## Problem description
Extract, unchanged, every line from the top of the material below through the line with "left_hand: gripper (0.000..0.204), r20", and no more.

--- Source material Enclosed Below ---

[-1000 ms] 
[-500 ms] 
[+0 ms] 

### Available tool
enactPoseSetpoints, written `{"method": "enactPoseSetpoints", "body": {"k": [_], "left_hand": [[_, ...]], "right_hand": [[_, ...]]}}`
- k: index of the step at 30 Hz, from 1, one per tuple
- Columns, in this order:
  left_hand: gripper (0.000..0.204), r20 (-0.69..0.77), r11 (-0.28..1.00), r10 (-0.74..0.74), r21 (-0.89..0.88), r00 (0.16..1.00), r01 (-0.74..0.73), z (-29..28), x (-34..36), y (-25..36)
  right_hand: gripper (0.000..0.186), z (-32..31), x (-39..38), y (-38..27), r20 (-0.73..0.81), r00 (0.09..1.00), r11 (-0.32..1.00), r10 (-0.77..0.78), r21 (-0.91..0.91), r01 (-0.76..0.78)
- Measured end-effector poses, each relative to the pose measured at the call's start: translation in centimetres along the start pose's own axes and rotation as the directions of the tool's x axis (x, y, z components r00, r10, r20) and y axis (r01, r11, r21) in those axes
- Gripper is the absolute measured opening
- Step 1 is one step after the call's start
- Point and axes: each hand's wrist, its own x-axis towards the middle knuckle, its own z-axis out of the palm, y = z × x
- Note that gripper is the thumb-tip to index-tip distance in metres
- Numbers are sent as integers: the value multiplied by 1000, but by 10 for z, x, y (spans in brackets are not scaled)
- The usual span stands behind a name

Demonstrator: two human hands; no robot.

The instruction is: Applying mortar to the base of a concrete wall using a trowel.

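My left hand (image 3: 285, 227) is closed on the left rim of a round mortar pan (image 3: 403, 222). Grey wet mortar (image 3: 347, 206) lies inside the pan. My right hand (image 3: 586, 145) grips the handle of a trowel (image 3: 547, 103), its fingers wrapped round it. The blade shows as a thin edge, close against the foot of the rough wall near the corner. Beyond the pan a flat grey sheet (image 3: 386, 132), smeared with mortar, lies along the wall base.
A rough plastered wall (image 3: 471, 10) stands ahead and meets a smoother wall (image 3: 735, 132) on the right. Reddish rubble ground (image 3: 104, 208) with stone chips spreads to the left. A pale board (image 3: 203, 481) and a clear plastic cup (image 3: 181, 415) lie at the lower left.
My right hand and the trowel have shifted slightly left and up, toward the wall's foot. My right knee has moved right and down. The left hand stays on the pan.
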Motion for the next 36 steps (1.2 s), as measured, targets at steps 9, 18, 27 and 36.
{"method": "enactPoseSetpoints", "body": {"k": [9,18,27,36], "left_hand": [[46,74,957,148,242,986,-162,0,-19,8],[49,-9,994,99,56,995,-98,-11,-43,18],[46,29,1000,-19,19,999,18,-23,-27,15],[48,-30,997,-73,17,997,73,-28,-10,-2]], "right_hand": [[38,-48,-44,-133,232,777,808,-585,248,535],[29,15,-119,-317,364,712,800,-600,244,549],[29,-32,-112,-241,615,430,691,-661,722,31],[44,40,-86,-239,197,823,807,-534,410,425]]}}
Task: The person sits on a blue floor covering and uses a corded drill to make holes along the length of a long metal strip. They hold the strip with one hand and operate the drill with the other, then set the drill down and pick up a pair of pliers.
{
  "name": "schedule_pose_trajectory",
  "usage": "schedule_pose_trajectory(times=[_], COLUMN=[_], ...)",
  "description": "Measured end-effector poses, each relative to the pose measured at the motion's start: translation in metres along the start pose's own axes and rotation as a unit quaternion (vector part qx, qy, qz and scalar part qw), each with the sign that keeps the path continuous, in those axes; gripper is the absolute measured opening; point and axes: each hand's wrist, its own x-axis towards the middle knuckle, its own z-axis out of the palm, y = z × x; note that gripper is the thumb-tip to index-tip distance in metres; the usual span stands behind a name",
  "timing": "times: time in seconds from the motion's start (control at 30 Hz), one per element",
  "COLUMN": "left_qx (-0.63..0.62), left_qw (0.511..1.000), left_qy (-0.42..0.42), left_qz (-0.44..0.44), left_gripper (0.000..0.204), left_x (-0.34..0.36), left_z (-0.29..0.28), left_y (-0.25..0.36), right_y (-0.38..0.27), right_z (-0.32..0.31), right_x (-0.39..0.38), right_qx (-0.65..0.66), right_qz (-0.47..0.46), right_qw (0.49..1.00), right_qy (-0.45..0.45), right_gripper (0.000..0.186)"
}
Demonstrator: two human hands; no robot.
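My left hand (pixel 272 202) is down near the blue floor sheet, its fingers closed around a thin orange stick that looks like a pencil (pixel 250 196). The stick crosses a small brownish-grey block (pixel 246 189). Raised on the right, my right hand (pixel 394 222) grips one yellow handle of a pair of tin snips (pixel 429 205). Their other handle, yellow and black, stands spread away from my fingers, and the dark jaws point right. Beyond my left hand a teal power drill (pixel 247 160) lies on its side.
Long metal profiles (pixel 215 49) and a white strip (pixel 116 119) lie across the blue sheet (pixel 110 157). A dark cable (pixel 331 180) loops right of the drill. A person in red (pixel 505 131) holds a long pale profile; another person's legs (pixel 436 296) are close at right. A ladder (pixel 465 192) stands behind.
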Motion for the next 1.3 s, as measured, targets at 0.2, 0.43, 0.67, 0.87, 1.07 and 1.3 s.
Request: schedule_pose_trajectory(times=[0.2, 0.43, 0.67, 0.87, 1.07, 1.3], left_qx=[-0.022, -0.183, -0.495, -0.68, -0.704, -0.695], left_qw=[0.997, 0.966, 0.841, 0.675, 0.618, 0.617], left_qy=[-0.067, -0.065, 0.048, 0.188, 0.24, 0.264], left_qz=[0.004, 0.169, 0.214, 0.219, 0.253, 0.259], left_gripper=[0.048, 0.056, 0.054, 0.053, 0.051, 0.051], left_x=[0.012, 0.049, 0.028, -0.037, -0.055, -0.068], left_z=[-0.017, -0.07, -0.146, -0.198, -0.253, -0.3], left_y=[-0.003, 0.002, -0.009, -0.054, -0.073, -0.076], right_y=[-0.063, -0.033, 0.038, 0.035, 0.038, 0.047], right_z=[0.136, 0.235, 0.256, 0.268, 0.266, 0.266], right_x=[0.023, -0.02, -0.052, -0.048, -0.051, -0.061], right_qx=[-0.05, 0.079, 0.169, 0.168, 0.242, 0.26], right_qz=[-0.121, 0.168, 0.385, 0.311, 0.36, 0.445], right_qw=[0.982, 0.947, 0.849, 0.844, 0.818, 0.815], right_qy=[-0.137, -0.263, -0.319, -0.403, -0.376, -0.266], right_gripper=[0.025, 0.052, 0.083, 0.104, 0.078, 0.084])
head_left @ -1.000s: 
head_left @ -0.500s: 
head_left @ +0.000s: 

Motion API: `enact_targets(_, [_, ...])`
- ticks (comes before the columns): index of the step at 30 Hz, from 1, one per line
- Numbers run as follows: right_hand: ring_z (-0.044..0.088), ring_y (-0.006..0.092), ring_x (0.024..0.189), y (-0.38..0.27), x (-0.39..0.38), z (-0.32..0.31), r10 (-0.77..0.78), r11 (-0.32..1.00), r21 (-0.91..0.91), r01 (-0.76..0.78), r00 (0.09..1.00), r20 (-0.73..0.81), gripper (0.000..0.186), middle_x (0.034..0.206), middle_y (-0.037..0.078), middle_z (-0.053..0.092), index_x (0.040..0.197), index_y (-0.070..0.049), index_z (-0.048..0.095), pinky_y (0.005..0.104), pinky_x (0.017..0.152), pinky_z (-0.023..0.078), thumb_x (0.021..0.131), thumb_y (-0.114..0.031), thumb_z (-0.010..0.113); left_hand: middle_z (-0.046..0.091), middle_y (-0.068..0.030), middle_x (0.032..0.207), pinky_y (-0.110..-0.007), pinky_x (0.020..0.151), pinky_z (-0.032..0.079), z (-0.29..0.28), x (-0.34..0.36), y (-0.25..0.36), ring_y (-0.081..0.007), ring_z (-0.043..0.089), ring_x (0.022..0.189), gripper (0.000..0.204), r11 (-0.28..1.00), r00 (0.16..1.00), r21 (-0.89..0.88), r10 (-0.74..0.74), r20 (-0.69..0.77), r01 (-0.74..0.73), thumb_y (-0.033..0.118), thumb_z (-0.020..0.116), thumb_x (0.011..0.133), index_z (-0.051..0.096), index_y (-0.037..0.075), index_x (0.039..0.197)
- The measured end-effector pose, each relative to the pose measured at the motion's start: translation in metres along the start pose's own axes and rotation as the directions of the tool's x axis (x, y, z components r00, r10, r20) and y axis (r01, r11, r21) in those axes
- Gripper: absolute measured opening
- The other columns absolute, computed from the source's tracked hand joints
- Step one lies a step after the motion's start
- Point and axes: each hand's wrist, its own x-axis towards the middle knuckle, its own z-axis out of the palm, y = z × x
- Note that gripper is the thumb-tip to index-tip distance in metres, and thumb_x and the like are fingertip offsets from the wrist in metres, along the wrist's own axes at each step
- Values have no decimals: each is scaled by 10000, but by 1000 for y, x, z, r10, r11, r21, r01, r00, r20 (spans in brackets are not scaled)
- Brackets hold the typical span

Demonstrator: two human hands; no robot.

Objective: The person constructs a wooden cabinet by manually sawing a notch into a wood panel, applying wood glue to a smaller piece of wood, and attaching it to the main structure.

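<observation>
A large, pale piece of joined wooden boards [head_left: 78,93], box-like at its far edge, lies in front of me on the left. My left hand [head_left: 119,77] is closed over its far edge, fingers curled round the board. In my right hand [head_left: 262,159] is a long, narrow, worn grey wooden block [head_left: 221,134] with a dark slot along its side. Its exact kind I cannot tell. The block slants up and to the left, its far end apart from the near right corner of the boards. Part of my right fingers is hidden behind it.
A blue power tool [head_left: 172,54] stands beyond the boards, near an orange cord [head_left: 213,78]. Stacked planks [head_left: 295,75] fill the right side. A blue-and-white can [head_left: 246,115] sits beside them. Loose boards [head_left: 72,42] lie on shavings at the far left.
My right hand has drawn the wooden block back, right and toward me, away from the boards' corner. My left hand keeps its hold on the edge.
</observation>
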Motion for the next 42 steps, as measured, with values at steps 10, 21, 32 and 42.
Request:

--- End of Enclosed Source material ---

## Written reply
[-1000 ms] 
[-500 ms] 
[+0 ms] 

### Available tool
enactPoseSetpoints, written `{"method": "enactPoseSetpoints", "body": {"k": [_], "left_hand": [[_, ...]], "right_hand": [[_, ...]]}}`
- k: index of the step at 30 Hz, from 1, one per tuple
- Columns, in this order:
  left_hand: gripper (0.000..0.204), r20 (-0.69..0.77), r11 (-0.28..1.00), r10 (-0.74..0.74), r21 (-0.89..0.88), r00 (0.16..1.00), r01 (-0.74..0.73), z (-29..28), x (-34..36), y (-25..36)

Nothing more remains for this exercise.